== DIRECTIONS ==
With the pictures omitted, transcribe each line below exactly as it is.

== GIVEN DATA ==
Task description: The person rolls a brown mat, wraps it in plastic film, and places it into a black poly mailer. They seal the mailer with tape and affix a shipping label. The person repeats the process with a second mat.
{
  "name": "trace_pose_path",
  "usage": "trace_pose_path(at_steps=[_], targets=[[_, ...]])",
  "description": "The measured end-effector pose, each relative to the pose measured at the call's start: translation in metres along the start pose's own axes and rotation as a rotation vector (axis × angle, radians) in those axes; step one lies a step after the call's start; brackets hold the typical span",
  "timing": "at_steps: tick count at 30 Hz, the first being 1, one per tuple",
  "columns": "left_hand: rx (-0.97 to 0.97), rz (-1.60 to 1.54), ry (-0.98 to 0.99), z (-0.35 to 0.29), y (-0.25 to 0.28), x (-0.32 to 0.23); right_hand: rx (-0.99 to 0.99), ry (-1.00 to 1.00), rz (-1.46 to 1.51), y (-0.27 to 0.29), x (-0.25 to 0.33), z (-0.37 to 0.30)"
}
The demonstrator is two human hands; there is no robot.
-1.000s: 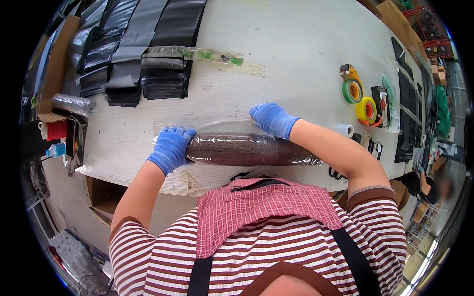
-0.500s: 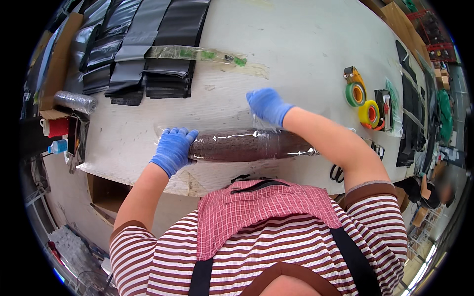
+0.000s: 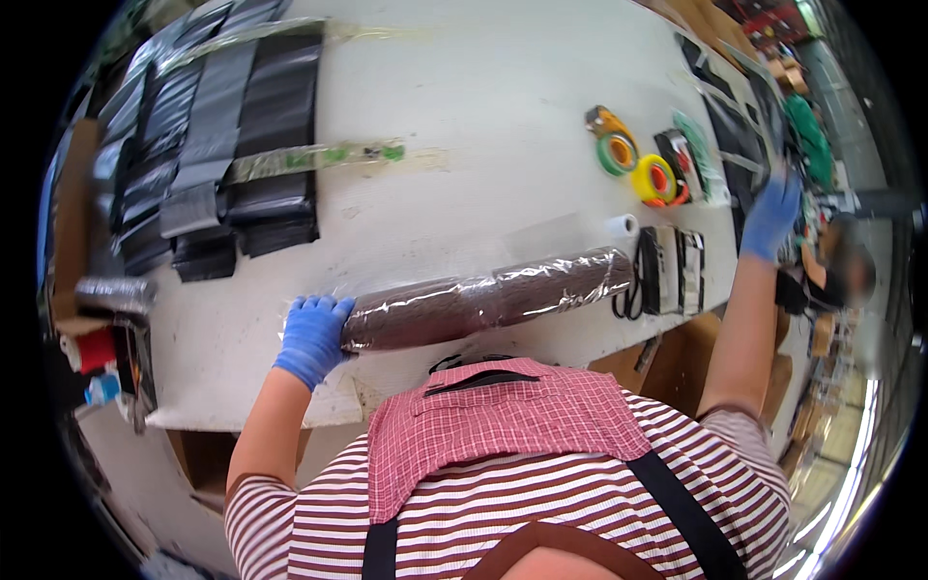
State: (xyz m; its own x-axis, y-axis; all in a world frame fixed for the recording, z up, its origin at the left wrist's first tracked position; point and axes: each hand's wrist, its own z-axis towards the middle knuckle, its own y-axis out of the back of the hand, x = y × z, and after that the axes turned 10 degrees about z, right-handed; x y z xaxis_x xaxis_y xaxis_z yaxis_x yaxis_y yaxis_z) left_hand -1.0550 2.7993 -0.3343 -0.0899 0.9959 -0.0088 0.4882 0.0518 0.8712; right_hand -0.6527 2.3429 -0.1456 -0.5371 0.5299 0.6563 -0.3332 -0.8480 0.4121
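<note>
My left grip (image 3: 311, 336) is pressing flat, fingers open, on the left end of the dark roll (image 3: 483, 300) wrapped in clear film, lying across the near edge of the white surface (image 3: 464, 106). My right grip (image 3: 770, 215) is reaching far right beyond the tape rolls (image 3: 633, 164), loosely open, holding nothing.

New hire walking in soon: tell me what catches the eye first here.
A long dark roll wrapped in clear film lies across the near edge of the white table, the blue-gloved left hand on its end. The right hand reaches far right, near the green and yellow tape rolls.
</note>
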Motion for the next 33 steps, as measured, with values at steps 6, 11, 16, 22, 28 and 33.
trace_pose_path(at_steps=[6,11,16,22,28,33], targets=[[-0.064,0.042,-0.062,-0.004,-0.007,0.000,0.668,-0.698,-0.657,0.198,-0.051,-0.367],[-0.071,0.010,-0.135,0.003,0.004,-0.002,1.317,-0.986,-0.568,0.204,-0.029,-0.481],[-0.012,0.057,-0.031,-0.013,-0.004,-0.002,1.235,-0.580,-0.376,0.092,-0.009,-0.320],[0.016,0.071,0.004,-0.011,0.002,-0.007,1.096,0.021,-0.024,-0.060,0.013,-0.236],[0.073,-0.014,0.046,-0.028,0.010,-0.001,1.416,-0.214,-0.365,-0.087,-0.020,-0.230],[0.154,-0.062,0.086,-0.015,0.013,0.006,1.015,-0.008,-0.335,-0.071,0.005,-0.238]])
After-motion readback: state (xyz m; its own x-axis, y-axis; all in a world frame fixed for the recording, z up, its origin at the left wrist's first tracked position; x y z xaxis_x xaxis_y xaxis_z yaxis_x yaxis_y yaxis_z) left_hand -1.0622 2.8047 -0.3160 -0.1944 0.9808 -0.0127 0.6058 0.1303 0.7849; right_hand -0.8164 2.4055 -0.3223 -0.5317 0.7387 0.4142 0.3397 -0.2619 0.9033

== ANSWER BOX ==
Task description: The person rolls a brown mat, wraps it in plastic film, and places it into a black poly mailer. They seal the mailer with tape and affix a shipping label. The person repeats the process with a second mat.
{
  "name": "trace_pose_path",
  "usage": "trace_pose_path(at_steps=[_], targets=[[_, ...]])",
  "description": "The measured end-effector pose, each relative to the pose measured at the call's start: translation in metres along the start pose's own axes and rotation as a rotation vector (axis × angle, radians) in those axes; step one lies a step after the call's start; brackets hold the typical span",
  "timing": "at_steps: tick count at 30 Hz, the first being 1, one per tuple",
  "columns": "left_hand: rx (-0.97 to 0.97), rz (-1.60 to 1.54), ry (-0.98 to 0.99), z (-0.35 to 0.29), y (-0.25 to 0.28), x (-0.32 to 0.23); right_hand: rx (-0.99 to 0.99), ry (-1.00 to 1.00), rz (-1.46 to 1.51), y (-0.27 to 0.29), x (-0.25 to 0.33), z (-0.37 to 0.30)"
}
The demonstrator is two human hands; there is no robot.
-1.000s: 
-0.500s: 
+0.000s: 
State: (xyz m; its own x-axis, y-axis; all in a world frame fixed for the recording, z up, its origin at the left wrist's first tracked position; point and axes: each hand's wrist, its own z-axis towards the middle knuckle, its own y-axis out of the back of the hand, x = y × z, and after that the axes turned 10 degrees about z, right-handed; x y z xaxis_x xaxis_y xaxis_z yaxis_x yaxis_y yaxis_z) left_hand -1.0550 2.7993 -0.3343 -0.0899 0.9959 -0.0088 0.4882 0.0518 0.8712; right_hand -0.6527 2.3429 -0.1456 -0.5371 0.5299 0.6563 -0.3332 -0.8480 0.4121
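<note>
My left grip (image 3: 311, 336) is pressing flat, fingers open, on the left end of the dark roll (image 3: 483, 300) wrapped in clear film, lying across the near edge of the white surface (image 3: 464, 106). My right grip (image 3: 770, 215) is reaching far right beyond the tape rolls (image 3: 633, 164), loosely open, holding nothing.

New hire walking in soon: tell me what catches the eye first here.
A long dark roll wrapped in clear film lies across the near edge of the white table, the blue-gloved left hand on its end. The right hand reaches far right, near the green and yellow tape rolls.
</note>
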Motion for the next 33 steps, as measured, with values at steps 6, 11, 16, 22, 28 and 33.
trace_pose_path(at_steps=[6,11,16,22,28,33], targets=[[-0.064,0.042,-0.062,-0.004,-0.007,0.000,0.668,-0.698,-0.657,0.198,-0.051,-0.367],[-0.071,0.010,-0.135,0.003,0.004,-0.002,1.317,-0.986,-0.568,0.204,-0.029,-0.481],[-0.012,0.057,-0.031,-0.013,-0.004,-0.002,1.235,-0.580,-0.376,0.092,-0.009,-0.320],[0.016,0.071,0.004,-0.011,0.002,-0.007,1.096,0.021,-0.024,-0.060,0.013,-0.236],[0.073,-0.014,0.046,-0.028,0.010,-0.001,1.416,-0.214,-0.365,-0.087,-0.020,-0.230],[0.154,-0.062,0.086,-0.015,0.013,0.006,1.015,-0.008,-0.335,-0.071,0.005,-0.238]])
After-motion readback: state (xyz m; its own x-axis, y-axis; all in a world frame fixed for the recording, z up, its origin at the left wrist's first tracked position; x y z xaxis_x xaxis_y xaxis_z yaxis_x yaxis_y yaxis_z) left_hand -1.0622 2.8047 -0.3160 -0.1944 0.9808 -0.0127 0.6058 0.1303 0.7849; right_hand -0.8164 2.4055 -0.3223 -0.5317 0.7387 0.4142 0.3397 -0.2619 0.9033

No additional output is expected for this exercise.